J'ai commencé, sur commande de la chaîne Spas, la traduction du scénario d'un film sur saint Augustin. C'est intéressant, j'avais lu les Confessions autrefois, c'était étonnement vivant, pour une époque où les écrits prenaient toujours de la distance, c'était quasiment une oeuvre moderne, une autobiographie. Evidemment, c'est peut-être surprenant de ma part, mais j'ai de la compassion pour le père païen du saint, tout heureux et tout fier de voir son fils devenir un homme qui s'intéresse aux filles et à la bonne bouffe dans les festins romains. Pendant ce temps, sainte Monique, avec laquelle peut-être il ne devait pas rigoler tous les jours, priait pour que l'adolescent choisît plutôt de se déssecher dans la chasteté, ce qu'il n'était pas vraiment pressé de faire, il le disait lui-même à Dieu, encore un moment monsieur le bourreau. Je n'arriverai jamais à comprendre pourquoi il est saint de mépriser les plaisirs de la chair, pour lesquels Dieu nous a pourtant Lui-même équipés au départ. Je comprends que leur satisfaction ne doive pas diriger toute notre vie, mais que la procréation doive se limiter à une gymnastique sinistre pour être convenable est un concept qui me paraît mener directement à son apparent contraire qui est la pornographie.
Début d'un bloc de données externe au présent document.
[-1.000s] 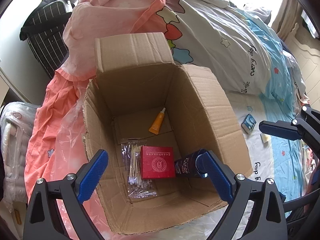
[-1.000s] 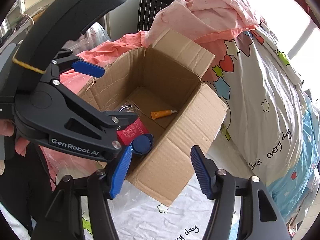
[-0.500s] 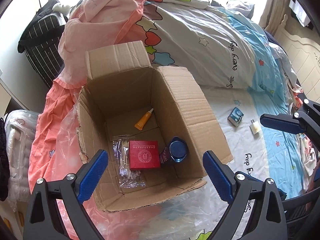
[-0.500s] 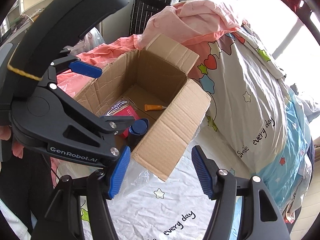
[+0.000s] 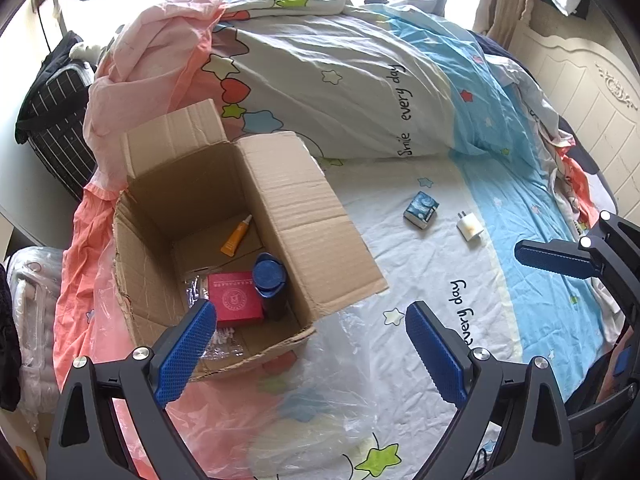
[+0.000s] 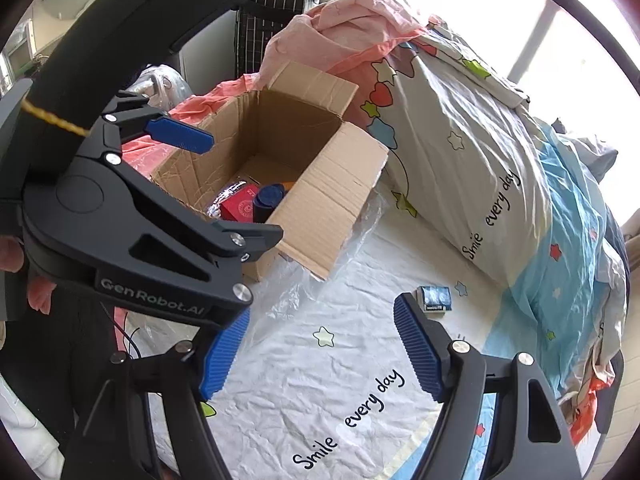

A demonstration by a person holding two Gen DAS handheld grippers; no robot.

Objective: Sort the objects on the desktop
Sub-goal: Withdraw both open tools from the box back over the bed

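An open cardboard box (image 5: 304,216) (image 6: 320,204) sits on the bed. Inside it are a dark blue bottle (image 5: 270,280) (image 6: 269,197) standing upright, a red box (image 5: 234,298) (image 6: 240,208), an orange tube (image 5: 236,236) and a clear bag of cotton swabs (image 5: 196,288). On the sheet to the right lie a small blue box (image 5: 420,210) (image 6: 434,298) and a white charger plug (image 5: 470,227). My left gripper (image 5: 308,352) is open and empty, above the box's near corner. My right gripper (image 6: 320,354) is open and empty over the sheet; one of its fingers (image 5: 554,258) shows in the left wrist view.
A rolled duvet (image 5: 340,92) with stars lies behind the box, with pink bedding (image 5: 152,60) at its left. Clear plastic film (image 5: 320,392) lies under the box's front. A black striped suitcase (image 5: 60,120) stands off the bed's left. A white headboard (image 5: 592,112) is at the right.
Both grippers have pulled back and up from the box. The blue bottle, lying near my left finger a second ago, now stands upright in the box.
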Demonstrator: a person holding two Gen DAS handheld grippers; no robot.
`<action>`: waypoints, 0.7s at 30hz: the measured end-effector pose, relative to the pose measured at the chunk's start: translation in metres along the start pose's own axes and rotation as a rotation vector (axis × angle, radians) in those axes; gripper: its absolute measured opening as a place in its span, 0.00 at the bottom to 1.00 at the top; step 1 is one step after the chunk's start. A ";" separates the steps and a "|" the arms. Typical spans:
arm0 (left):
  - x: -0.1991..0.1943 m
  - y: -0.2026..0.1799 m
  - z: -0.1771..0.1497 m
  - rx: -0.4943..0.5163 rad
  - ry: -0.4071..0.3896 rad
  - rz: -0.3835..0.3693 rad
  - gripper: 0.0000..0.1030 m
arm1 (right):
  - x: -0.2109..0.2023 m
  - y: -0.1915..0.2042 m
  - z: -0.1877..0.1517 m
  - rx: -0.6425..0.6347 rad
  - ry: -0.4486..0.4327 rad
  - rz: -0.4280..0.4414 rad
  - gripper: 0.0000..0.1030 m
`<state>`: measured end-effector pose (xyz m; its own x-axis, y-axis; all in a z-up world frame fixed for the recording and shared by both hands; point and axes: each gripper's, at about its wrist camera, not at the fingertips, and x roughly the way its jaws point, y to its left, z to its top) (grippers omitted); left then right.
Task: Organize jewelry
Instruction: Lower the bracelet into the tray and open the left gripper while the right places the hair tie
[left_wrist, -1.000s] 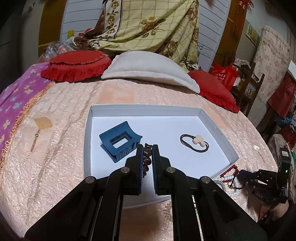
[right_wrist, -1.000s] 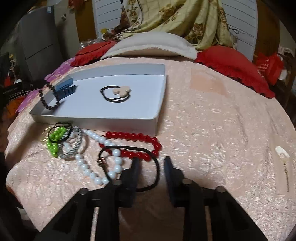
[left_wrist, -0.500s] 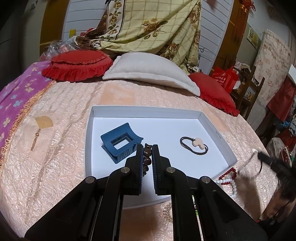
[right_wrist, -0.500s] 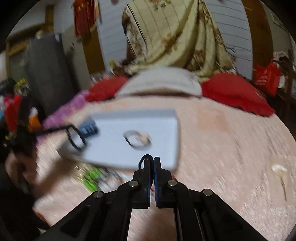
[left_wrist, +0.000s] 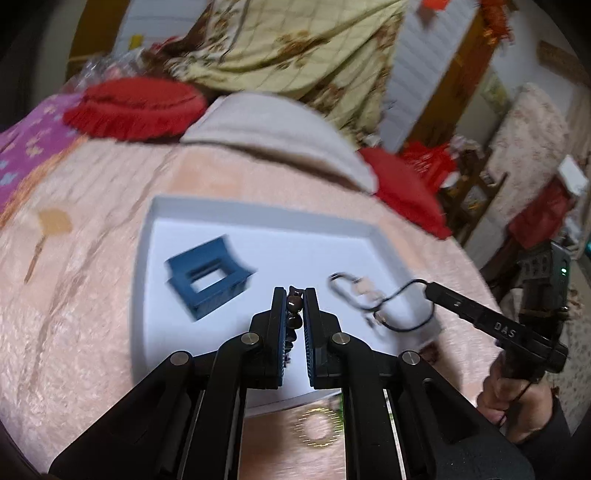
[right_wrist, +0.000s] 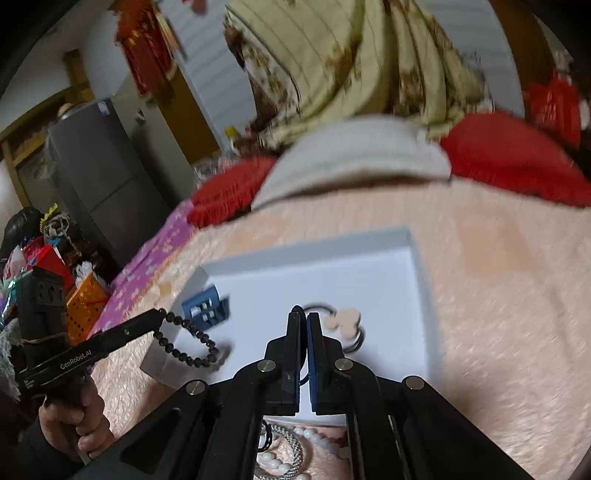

Ces choses-là deviennent innocentes et belles quand on les fait par amour et avec bonheur, avec simplicité, avec naturel. Evidemment, quand on vous mariait avec un type qui ne vous plaisait pas, on avait peut-être du mal à le voir ainsi. Et trouver un type qui vous plaît, surtout à une époque où il fallait se marier de façon quasi obligatoire, ce n'est pas toujours simple.

Pour me changer les idées, je suis allée me baigner à l'embouchure de la rivière, près de l'église des Quarante Martyrs. J'y suis allée en vélo. La municipalité refait la berge et j'en suis très étonnée, d'une façon discrète, on a juste pavé la route, en laissant sur les bas-côtés les fleurs des maisons, les saules, les petits coins herbus, tout ce qui garde à l'endroit encore un peu de poésie et de pittoresque. Comme il a beaucoup neigé, et beaucoup plu, la rivière est pleine, propre, et je m'y suis glissée avec bonheur, pour nager vers le large du lac, bleu foncé, avec dans le ciel ces nuages qu'il y souffle en permanence, comme un enfant des bulles de savon. Sous l'église, une rangée de pêcheurs, un couple en ballade. Je regardais passer les hirondelles, dériver les canards, glisser les barques multicolores.Tout était si calme, si joli et si paisible. Au retour, j'ai appris que les Ukrotaniens avaient fait exploser un drone sur une plage, sur des gens désarmés, des enfants. Bien qu'ils en accusent toujours les Russes, c'est une vieille habitude, chez eux, que de faire des cartons sur les écoles, les gosses dans les bacs à sable, les grands-mères dans leurs potagers, les prêtres dans leurs églises, les ambulances... On voyait cela dès 2014, et inutile alors d'essayer d'attirer sur ce fait l'attention des personnes qui, aujourd'hui, insultent les Russes à longueur de commentaires. La presse veillait à ce qu'aucune info véritable n'arrivât à leurs oreilles, pourtant déjà bouchées à l'émeri. Le gnome de Kiev dit qu'il faut faire sentir la guerre à la Russie. Ah oui, parce qu'au Donbass, puis à Koursk, à Belgorod, on ne la sentait pas du tout, quand ses mercenaires y commettainet des atrocités. J'en connais qui ne veulent pas savoir. Mais ils deviennent rares, parce qu'ils sont généralement partis au pays de la démocratie de Nono la gargouille.